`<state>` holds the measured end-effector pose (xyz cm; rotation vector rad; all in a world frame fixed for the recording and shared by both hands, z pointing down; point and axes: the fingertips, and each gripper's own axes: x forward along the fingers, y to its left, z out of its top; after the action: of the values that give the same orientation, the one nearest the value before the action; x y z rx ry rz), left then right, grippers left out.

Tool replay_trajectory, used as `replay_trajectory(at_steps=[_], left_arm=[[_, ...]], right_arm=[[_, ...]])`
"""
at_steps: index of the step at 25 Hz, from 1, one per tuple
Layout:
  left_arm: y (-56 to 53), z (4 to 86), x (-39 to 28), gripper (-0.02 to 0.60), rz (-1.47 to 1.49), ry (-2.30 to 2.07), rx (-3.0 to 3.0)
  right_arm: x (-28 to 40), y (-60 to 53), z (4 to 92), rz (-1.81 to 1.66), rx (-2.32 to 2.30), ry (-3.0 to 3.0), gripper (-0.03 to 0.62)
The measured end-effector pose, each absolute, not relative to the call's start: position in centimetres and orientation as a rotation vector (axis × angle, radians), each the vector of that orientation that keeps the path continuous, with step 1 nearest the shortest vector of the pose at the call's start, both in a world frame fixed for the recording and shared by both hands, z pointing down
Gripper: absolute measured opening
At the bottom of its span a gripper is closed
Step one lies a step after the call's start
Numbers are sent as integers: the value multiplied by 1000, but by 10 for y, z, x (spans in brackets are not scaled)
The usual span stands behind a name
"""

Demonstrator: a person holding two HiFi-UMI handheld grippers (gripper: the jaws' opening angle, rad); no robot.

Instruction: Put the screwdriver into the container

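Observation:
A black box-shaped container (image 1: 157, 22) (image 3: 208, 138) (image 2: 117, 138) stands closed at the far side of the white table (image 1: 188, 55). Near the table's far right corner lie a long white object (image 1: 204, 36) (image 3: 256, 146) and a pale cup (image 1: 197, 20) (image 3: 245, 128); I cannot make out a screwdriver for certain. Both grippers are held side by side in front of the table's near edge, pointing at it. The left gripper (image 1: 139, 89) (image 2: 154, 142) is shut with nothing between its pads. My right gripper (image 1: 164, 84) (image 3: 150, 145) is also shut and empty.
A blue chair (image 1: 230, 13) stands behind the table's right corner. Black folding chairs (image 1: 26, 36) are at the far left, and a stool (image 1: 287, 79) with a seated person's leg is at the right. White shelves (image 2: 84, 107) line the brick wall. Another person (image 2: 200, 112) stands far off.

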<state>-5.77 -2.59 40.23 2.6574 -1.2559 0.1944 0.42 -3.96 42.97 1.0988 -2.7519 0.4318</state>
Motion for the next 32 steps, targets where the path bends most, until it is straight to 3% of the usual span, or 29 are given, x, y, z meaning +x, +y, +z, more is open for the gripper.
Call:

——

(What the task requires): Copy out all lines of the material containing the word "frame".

(Exercise solution):
`<state>` holds the measured end-effector pose (xyz cm; rotation vector rad; all in a world frame fixed for the recording and shared by both hands, z pointing down; point and axes: the fingertips, and each gripper's own axes: x forward along the fingers, y to its left, z out of its top; after the action: of the values that give the same orientation, the one nearest the value before the action; x y z rx ry rz), left then right, grippers left out.
The measured end-effector pose, each absolute, not relative to the call's start: position in centimetres and orientation as a rotation vector (axis × angle, radians), each the vector of that orientation that keeps the path continuous, with step 1 nearest the shortest vector of the pose at the call's start, both in a world frame fixed for the recording and shared by both hands, z pointing down

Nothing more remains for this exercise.